**REQUIRED WORK**
Locate the line that contains "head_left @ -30" in the entries below, then repeat it and every following line through the line that contains "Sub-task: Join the", exactly, and no others.

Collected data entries
----

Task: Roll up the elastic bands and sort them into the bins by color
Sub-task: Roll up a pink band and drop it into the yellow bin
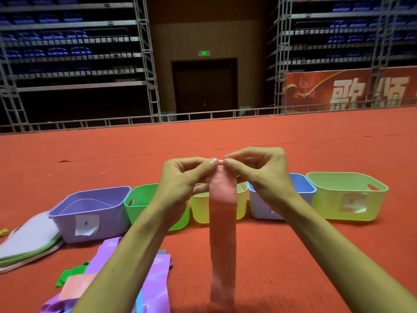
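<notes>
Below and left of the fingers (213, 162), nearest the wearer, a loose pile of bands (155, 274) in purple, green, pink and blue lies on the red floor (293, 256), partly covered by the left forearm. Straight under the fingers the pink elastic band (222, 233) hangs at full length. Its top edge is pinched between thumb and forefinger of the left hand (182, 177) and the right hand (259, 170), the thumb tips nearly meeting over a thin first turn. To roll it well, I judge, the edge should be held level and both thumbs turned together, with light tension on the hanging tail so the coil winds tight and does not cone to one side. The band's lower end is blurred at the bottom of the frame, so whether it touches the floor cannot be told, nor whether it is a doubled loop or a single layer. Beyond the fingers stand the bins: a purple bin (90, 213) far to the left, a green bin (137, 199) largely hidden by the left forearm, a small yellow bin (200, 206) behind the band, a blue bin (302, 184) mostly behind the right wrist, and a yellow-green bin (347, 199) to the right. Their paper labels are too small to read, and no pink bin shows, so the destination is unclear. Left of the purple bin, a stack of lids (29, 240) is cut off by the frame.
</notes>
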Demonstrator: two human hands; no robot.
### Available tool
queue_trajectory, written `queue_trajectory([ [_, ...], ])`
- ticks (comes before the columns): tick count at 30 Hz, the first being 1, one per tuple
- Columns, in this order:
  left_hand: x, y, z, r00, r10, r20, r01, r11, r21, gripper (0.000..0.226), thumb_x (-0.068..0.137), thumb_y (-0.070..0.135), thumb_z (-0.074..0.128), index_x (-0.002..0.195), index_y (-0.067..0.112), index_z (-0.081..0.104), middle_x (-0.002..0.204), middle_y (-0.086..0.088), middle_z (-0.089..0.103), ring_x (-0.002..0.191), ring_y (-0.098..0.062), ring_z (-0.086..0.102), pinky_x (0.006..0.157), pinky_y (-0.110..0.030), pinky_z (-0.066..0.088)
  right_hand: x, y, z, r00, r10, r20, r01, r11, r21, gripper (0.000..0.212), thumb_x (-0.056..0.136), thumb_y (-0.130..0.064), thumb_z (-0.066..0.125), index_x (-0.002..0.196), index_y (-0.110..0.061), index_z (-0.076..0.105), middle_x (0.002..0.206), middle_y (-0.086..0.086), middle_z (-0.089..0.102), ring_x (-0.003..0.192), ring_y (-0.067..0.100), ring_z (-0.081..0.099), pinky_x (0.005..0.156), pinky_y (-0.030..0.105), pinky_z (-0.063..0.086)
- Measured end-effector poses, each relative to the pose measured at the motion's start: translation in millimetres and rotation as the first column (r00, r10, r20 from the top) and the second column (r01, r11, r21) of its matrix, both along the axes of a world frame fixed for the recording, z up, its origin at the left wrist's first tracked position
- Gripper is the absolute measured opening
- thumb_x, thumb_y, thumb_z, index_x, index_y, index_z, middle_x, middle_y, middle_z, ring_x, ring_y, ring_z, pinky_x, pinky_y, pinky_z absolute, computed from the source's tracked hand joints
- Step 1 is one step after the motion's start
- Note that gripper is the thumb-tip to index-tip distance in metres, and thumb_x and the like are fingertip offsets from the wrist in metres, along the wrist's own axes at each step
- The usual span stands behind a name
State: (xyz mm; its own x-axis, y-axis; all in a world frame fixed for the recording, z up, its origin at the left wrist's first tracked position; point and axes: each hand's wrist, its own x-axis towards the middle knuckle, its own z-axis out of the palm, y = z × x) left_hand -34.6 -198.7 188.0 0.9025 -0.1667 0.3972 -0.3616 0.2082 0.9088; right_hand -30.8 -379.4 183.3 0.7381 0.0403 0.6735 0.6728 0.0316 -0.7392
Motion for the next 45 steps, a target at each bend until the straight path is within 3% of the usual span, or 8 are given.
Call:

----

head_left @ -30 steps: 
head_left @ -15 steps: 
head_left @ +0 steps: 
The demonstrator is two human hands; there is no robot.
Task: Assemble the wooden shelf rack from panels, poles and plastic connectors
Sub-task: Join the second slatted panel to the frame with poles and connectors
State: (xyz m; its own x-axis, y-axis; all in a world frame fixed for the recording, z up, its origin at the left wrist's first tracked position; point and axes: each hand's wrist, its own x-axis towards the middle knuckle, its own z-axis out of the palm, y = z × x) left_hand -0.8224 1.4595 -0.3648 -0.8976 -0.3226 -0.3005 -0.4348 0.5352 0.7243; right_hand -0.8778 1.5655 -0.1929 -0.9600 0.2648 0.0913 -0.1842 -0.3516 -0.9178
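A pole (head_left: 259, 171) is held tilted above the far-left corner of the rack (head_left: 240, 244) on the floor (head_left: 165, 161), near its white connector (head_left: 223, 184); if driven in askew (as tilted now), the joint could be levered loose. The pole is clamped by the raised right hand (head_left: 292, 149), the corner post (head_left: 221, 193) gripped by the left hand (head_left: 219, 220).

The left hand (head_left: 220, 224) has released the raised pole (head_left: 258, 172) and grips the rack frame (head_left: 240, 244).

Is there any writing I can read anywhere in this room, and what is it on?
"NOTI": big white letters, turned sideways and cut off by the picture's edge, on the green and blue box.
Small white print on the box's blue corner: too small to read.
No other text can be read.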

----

**YOUR RESPONSE**
head_left @ -30 steps: 
head_left @ -15 steps: 
head_left @ +0 steps: 
The demonstrator is two human hands; there is no robot.
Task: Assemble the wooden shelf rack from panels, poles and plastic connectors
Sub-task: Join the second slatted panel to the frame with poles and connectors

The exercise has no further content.